In 1627, he sailed from Hoorn to Batavia. On board was Jan Pietersz Coen, only recognized during the trip. From the Dutch Indies he sailed to Masulipatnam. In 1629, twenty-eight colonists sailed to North America and planted the Swanendael Colony in Lewes, Delaware, organized for the Dutch West India Company by five merchants from New Amsterdam, who hoped to become patroons of the colony: Kiliaen de Rensselaer, Samuel Godijn, Samuel Blommaert, Albert Burgh, Joannes de Laet and de Vries. Upon visiting the colony in 1632, however, de Vries found that the settlers had been massacred, and their fort burned to the ground.

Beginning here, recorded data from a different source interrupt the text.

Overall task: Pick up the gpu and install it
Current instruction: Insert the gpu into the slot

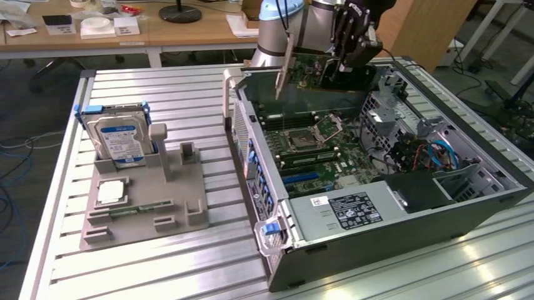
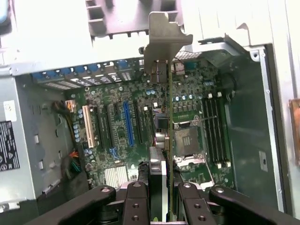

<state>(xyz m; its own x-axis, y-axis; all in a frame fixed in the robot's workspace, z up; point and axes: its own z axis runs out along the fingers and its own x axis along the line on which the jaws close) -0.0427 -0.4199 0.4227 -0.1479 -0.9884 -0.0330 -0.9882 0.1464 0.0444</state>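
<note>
The gpu [image 1: 316, 74] is held on edge, clamped between the fingers of the gripper [image 1: 341, 61], over the motherboard [image 1: 313, 147] at the far end of the open case [image 1: 401, 250]. Its bracket [image 1: 286, 62] is turned toward the exterior view's left. A hard drive [image 1: 121, 140] is stood at the left.

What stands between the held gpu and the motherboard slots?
Nothing visible does. The gripper holds the gpu above the open case, and the way down to the slots looks unobstructed.
</note>
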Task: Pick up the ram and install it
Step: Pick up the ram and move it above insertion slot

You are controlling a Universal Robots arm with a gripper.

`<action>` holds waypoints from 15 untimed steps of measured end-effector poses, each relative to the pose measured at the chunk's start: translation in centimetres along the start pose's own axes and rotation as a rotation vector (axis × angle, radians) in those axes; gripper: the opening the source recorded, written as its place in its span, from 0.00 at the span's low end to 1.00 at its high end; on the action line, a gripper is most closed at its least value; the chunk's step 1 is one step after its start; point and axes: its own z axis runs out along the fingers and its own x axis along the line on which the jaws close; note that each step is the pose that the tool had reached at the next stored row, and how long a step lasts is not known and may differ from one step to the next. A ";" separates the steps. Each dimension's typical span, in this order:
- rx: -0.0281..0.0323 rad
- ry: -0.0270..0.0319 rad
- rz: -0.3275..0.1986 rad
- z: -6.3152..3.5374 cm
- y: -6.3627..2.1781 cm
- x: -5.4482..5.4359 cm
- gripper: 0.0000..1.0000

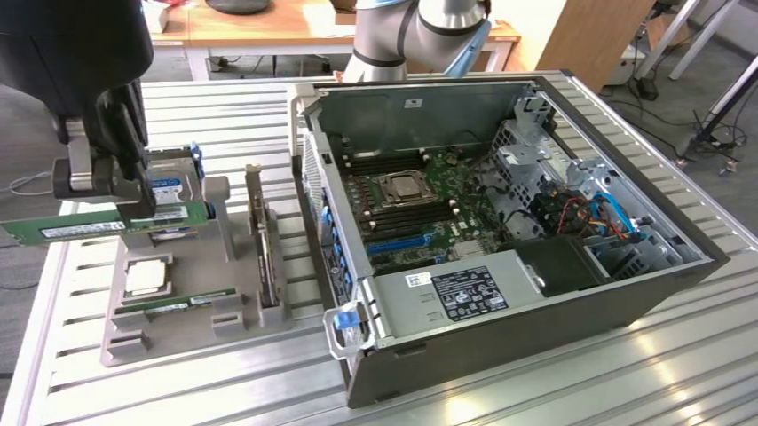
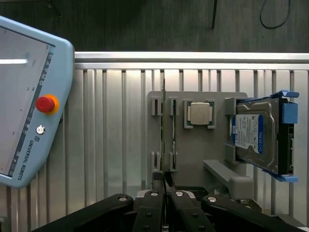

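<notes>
Now your gripper (image 1: 113,209) is clenched on the ram (image 1: 59,231), held clear above the gray parts holder (image 1: 166,342); pickup looks done, and installing calls for squaring it with a motherboard (image 1: 427,222) slot.

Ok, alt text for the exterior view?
The end effector holds a green memory stick above a gray parts tray on the exterior view's left; an open computer case lies to its right on a slatted metal table.
</notes>
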 end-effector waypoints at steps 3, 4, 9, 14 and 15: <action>0.0000 0.0000 0.000 0.00 0.00 0.0 0.12; 0.0000 0.0000 0.000 -0.01 0.00 0.0 0.12; -0.0001 0.0002 0.000 -0.02 -0.01 0.0 0.12; -0.0001 0.0001 0.000 -0.04 -0.53 0.0 0.12; -0.0001 0.0002 -0.001 -0.05 -0.70 0.0 0.12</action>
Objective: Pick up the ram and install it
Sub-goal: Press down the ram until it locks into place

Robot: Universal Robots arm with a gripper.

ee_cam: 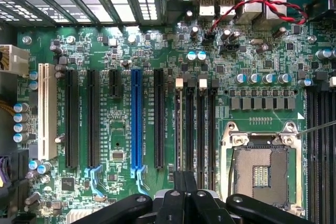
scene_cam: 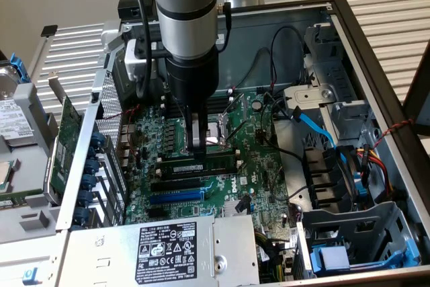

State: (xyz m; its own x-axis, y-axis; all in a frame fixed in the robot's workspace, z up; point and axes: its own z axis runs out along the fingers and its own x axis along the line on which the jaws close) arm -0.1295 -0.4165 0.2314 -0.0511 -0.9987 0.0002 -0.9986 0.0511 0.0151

He returned to North America twice, eventually establishing a settlement on Staten Island (1639), and another, north of Pavonia, known as Vriessendael (1640). In 1636, de Vries built a blockhouse at Signal Hill on Staten Island, the first signal house erected by European settlers in North America and the future site of Fort Tompkins.

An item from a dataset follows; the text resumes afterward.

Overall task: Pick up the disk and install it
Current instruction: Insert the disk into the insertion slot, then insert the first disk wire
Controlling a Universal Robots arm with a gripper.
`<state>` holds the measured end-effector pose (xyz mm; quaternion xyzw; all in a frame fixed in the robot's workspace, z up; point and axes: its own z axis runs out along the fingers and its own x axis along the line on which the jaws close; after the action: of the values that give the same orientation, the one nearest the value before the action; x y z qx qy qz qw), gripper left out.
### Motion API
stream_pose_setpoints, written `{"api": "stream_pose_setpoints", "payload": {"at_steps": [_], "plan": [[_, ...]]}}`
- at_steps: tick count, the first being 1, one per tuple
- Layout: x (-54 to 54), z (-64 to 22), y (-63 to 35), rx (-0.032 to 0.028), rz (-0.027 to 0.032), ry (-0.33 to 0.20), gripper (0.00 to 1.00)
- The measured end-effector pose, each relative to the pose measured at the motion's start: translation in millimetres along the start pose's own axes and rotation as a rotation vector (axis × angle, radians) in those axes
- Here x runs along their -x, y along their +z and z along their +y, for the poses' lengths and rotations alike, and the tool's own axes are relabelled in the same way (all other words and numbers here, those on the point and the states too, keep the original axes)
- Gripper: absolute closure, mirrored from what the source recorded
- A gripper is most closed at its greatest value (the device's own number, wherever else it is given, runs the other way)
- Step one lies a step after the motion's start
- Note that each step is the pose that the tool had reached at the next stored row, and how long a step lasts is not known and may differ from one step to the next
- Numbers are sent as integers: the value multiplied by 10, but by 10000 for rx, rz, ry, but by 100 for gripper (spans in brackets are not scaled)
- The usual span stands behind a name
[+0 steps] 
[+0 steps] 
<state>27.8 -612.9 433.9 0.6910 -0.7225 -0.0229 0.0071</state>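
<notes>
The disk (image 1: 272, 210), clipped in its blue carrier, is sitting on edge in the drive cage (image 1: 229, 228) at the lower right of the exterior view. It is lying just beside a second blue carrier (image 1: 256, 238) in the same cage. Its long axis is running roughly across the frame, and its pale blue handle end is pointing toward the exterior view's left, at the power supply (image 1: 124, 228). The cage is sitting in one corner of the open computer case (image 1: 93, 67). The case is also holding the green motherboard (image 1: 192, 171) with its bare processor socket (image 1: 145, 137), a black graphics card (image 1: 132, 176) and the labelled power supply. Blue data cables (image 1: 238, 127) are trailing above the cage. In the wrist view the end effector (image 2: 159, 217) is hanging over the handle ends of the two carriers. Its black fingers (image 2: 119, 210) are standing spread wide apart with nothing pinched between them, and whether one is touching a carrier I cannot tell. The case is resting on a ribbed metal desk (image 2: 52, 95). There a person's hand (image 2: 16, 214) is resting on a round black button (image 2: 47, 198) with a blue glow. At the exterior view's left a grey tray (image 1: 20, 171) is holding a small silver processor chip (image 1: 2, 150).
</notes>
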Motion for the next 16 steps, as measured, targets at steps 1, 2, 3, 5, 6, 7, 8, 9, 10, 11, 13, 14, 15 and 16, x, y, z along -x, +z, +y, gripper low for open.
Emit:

De Vries often acted as a mediatory go-between trying to keep the peace between the Lenape and New Netherlands Director-General William Kieft. De Vries famously tried to prevent Kieft from launching the Pavonia Massacre and Massacre at Corlears Hook, which set off the two-year-long Kieft's War. After the massacres, de Vries was influential in bringing the Hackensack Indians sachem Oratam and also the Canarsee sachem Penhawitz to negotiate a truce, which did not hold in the face of Kieft's aggressive policies. De Vries became a leading figure in the popular uprising against Kieft in the Dutch colony which ultimately led to the Director-General's dismissal and recall for trial. Disenchanted by the New Netherlanders' treatment of the indigenous population, he left his farm at Vriessendael in October 1643 in the wake of the Pavonia Massacre, and returned to Holland.

== Work ==
- De Vries, David Pietersen de. "Voyages from Holland to America, A.D. 1632 to 1644."